◆ Exercise ◆
Write only the number of lines in the data that contain the word "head".
════════
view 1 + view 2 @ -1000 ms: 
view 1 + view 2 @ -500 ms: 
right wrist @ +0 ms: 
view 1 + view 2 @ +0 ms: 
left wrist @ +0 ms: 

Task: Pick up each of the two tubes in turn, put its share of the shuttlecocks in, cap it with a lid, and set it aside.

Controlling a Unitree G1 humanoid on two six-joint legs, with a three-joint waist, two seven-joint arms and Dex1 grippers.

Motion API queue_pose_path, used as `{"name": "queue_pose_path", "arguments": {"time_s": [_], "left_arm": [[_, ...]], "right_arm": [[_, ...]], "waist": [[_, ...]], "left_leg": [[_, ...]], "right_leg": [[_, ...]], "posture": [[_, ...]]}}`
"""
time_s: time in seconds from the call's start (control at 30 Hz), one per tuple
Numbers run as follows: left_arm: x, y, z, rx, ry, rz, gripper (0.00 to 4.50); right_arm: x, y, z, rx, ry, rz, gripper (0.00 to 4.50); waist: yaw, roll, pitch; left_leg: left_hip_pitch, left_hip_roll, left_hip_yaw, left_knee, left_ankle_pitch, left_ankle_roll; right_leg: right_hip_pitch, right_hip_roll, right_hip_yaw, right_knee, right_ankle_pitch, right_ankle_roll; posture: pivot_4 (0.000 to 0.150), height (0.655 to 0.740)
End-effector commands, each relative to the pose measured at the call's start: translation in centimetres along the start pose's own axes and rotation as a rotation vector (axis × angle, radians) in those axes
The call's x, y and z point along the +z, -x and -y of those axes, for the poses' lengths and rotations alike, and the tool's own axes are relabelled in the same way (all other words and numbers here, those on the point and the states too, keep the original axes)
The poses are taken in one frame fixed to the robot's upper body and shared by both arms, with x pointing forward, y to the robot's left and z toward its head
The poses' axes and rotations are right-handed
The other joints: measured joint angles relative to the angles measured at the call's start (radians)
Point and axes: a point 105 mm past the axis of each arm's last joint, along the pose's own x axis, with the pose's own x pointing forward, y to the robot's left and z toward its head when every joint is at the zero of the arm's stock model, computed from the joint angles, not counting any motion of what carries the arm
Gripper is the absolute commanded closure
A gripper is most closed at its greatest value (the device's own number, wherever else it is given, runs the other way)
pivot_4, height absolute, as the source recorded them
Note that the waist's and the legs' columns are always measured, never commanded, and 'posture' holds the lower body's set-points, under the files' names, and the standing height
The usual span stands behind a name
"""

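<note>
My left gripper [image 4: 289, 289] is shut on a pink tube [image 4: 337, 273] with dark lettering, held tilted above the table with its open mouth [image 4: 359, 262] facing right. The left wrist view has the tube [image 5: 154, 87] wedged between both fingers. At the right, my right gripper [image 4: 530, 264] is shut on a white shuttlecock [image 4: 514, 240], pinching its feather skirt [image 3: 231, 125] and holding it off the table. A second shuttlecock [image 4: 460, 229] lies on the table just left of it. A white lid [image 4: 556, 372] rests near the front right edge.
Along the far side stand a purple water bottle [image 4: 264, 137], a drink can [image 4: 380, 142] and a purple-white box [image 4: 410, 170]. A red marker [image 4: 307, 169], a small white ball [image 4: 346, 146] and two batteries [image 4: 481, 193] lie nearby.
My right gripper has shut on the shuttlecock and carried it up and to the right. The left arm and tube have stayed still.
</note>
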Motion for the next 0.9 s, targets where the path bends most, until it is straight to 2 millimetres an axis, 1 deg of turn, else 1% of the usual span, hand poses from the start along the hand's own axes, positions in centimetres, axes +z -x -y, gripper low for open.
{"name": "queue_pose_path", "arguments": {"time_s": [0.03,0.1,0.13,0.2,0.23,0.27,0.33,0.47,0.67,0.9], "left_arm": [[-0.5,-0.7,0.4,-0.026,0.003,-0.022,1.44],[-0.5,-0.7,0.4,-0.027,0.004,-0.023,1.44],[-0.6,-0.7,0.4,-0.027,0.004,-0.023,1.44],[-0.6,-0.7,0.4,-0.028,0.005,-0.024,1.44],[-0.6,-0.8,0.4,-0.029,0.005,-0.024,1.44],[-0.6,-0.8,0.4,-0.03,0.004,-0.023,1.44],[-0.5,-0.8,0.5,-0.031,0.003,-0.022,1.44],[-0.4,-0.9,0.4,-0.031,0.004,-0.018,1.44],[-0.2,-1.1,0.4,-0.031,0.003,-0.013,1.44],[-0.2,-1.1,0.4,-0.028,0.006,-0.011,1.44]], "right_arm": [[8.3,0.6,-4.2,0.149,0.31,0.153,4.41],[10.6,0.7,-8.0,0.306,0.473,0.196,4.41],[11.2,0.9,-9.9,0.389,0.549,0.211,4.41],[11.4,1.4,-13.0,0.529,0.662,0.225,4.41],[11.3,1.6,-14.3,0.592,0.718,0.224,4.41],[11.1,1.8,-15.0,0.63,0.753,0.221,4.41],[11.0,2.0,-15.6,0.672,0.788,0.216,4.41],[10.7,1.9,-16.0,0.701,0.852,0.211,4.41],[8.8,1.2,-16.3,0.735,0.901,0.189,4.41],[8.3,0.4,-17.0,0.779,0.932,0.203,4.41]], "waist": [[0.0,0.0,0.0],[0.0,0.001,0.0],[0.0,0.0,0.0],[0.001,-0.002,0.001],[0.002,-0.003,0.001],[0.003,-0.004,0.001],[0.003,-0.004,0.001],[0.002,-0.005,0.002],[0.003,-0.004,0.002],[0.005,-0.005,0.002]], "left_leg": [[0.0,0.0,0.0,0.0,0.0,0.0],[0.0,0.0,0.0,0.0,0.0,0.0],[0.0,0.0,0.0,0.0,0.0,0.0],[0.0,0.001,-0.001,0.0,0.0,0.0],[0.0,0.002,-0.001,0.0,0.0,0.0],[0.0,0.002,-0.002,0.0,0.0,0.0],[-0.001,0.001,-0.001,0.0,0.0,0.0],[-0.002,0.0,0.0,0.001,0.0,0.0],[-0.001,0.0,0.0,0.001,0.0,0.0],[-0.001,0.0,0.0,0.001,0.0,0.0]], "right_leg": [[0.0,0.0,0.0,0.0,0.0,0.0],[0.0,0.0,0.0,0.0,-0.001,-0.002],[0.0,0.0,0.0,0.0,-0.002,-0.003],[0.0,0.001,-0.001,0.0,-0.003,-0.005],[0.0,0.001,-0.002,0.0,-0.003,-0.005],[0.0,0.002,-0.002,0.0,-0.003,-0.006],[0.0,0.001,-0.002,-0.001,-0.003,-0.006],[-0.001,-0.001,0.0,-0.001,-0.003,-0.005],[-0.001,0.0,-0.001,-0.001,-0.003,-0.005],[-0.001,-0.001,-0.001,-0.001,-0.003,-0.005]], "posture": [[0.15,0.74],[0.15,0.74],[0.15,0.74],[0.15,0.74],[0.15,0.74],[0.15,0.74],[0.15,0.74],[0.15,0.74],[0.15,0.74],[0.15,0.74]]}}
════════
◆ Answer for the task ◆
2